» DIRECTIONS FOR THIS TASK
Can you quote, word for word, every line from the first line of the records below through the line containing "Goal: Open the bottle", and nothing else?

» Data extracted from a collection

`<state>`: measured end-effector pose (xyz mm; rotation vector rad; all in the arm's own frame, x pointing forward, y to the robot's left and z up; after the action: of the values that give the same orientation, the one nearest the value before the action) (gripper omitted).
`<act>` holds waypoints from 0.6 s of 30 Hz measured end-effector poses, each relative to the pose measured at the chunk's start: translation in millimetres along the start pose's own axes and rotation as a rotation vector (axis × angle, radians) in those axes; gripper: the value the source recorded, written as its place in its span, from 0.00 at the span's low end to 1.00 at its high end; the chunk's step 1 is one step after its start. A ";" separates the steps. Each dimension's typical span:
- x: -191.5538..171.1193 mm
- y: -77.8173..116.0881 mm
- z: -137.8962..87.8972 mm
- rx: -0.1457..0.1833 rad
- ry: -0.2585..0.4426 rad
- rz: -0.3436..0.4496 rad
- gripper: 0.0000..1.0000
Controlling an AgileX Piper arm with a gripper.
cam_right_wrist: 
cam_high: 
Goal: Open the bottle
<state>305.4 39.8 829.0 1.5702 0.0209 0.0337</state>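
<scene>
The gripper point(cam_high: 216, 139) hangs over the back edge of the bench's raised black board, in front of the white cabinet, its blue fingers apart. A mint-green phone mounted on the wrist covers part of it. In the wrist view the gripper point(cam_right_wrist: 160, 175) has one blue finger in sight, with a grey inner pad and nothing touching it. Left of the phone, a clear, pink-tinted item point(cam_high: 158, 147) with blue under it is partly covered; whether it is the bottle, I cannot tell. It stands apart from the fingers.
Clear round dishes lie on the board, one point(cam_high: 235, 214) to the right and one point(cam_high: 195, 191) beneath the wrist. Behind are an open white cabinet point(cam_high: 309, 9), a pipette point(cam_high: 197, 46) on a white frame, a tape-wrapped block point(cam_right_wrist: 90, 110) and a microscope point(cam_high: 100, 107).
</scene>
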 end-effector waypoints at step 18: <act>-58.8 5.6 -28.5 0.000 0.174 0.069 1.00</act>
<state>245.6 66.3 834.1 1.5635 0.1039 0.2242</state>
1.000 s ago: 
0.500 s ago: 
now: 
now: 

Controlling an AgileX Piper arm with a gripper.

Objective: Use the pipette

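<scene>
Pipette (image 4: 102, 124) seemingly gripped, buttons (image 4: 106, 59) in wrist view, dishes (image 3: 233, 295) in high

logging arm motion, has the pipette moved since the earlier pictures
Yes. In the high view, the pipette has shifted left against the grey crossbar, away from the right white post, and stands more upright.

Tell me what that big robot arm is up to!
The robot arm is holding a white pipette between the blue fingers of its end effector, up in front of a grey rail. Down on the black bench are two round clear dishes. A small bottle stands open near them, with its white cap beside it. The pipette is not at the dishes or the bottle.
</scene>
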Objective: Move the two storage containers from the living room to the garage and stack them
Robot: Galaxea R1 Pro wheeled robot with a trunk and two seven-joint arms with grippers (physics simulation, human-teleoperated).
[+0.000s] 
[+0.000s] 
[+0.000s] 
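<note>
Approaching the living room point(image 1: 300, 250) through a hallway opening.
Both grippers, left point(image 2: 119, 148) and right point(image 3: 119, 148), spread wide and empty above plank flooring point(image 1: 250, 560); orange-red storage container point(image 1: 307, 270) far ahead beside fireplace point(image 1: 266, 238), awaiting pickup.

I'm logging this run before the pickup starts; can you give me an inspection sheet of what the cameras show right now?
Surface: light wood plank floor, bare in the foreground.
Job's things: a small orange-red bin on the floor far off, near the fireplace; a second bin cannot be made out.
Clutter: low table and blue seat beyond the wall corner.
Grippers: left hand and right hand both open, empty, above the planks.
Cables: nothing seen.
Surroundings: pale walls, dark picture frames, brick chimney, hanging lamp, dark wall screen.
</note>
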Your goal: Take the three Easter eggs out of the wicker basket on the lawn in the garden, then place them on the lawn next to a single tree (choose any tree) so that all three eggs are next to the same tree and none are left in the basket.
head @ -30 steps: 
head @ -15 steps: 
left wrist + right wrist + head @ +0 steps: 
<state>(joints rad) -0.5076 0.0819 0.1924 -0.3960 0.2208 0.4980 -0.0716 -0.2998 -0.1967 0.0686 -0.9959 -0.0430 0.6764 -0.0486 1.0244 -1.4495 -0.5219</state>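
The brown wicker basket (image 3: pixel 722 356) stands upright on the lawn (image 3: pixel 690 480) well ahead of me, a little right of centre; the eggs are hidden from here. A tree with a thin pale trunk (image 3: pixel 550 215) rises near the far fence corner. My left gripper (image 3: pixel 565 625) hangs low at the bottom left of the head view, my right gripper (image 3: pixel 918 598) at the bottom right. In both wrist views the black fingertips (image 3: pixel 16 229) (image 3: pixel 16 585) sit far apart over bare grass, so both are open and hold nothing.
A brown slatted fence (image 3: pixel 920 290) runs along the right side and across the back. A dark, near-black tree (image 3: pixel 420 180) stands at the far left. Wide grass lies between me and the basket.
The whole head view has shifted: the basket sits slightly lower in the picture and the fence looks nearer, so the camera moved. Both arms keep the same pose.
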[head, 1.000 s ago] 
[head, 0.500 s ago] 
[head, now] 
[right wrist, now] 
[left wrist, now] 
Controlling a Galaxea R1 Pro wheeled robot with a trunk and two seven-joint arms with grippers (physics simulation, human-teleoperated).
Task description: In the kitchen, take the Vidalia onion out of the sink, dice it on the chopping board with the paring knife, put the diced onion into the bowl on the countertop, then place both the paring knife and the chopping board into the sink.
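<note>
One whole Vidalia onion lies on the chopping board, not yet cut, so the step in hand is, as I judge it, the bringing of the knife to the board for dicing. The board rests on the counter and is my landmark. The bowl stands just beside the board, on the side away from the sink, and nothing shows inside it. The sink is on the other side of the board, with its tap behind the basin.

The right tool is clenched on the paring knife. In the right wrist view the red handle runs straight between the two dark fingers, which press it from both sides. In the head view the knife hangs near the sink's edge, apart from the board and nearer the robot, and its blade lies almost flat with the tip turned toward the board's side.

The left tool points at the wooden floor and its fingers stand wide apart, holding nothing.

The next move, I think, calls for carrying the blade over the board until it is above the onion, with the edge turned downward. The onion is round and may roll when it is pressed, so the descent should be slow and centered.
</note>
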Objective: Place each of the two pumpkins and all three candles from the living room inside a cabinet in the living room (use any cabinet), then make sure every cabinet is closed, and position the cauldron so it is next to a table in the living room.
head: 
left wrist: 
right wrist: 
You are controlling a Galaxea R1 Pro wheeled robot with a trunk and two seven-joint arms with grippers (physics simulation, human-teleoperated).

» ANSWER SECTION
`<state>`: measured end-effector pose (xyz mm; rotation vector rad; all in the arm's own frame, x pointing forward, y to the robot's left and z up; after the action: of the values that give the same orientation, the one nearest the value before the action) (gripper omitted).
`<act>` holds waypoints from 0.6 s of 30 Hz measured end-effector poses, each relative to the pose measured at the chunk's start: translation in millimetres along the start pose's own axes and rotation as a rotation vector (axis × angle, radians) in those axes; gripper: the value the source recorded, written as its place in its span, from 0.00 at the span's low end to 1.00 at its high end; the chunk's step 1 is one step after its start. A ";" separates the steps. Each dimension's typical span:
- x: -191.5538..171.1193 mm
- y: -77.8173..116.0881 mm
- z: -137.8962..87.8972 mm
- rx: -0.1457..0.1833 rad
- ry: -0.2585..0.4426 rad
- rz: -0.3436..0.4496 rad
- gripper: 0.0000..1.0000
Controlling an AgileX Piper arm with a gripper.
cam_right_wrist: 
cam_high: 
Goal: Open the bottle

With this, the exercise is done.